When I come into my village after a long fast out on the desert I often get guff from the villagers. I hear their scorn, “Oh look here comes mystic, lets get off the street because he will say something negative!” OR “Go back to the desert mystic, we don’t want you to kill our buzz!” I can’t blame them, they are probably all juiced up on Zoloft. Human kind cannot bear very much reality. But seriously, how can one be positive when our taxes go to pay for people to buy “Lean Beef Trimmings” for school lunch programs? It is basically gristle mixed with poison, and then mixed into hamburger so you can feed more children for less money. This is the extent of government imagination–feed poison to kids. At their trial I can hear the defense now, “Hey I was just following orders.” With all the other crap going on in the world today, this is like pouring ammonium hydroxide into the wounds.

Oh yeah and this, Ryanair is proposing serving up adult features for in-flight entertainment. Can you imagine your twelve year old son sitting next to some dude watching a porno on a flight from London to Italy? I guess Ryanair can. Maybe you’ll get a Soylent pink burger with your in-flight entertainment, and a happy landing? Perhaps somewhere in Greece.


  1. lickona says:

    “Happy landing” is my new favorite euphemism. For death.

    • Angelico Nguyen, Esq., OP says:


      ‘Happy Landing’ sounds like a section of Whispering Glades reserved for the jumbled, inside-out, pink-slime remains of Loved Ones who died in aeronautical disasters.

      Cubeland Mystic:

      Re ‘Lean Beef Trimmings’, thanks for the consumer alert. I thought there was something ‘off’ about the strawberry popsicles nowadays.

      • Cubeland Mystic says:

        Thanks for reminding me about Pepsi. I forgot to mention the fetal tissue soft drinks. Dude, I know its not me. The whole world is mad. I am the normal one. And don’t eat the freakin chicken nuggets. It’s all wrong.

        Delete that last comment.

  2. Cubeland Mystic says:

    And when you die, they will grind you up into “Lean Beef Trimmings” and you become part of the school lunch program. Just saying.

  3. Cubeland Mystic says:

    Did I really write that? It is going to be a rough weekend with the mystic. I can foresee it. Some might even achieve enlightenment.

  4. Well, this is particularly charming in light of the fact that in NC they are examining children’s homemade lunches and making them eat chicken nuggets if their mom’s food doesn’t comply with guidelines.


  5. Cubeland Mystic says:

    Do you have any articles about the NC incident?

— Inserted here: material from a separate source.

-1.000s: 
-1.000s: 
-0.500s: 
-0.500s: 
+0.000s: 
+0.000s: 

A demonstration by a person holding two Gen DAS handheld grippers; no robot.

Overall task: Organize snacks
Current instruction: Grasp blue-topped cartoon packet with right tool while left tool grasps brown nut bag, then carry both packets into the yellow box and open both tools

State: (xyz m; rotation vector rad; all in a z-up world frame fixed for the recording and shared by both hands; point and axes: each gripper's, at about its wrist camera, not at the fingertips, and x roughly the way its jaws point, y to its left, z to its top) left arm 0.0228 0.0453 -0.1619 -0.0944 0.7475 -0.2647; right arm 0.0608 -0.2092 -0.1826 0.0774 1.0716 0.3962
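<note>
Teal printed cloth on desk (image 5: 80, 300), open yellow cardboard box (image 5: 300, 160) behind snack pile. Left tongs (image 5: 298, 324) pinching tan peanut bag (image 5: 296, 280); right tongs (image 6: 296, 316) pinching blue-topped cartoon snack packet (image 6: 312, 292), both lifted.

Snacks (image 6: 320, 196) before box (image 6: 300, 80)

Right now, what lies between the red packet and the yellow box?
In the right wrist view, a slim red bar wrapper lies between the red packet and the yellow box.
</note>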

    If you don’t mind and it is not too personal what does AMDG stand for? I am acronymically challenged.


    Well, here’s one. I just did a search for North Carolina school lunch and found many things, many of which are Rush Limbaugh, but please don’t take that to mean that I am a fan of Mr. Limbaugh.

    AMDG-Ad Majorem (or maiorem if you a a complete Latin purist) Dei Gloriam, which means “To the Greater Glory of God.” I have to admit that not everything I write lives up to this very well, but at least it keeps me from sending messages that are virulently noncharitable.


  7. Make that “uncharitable.”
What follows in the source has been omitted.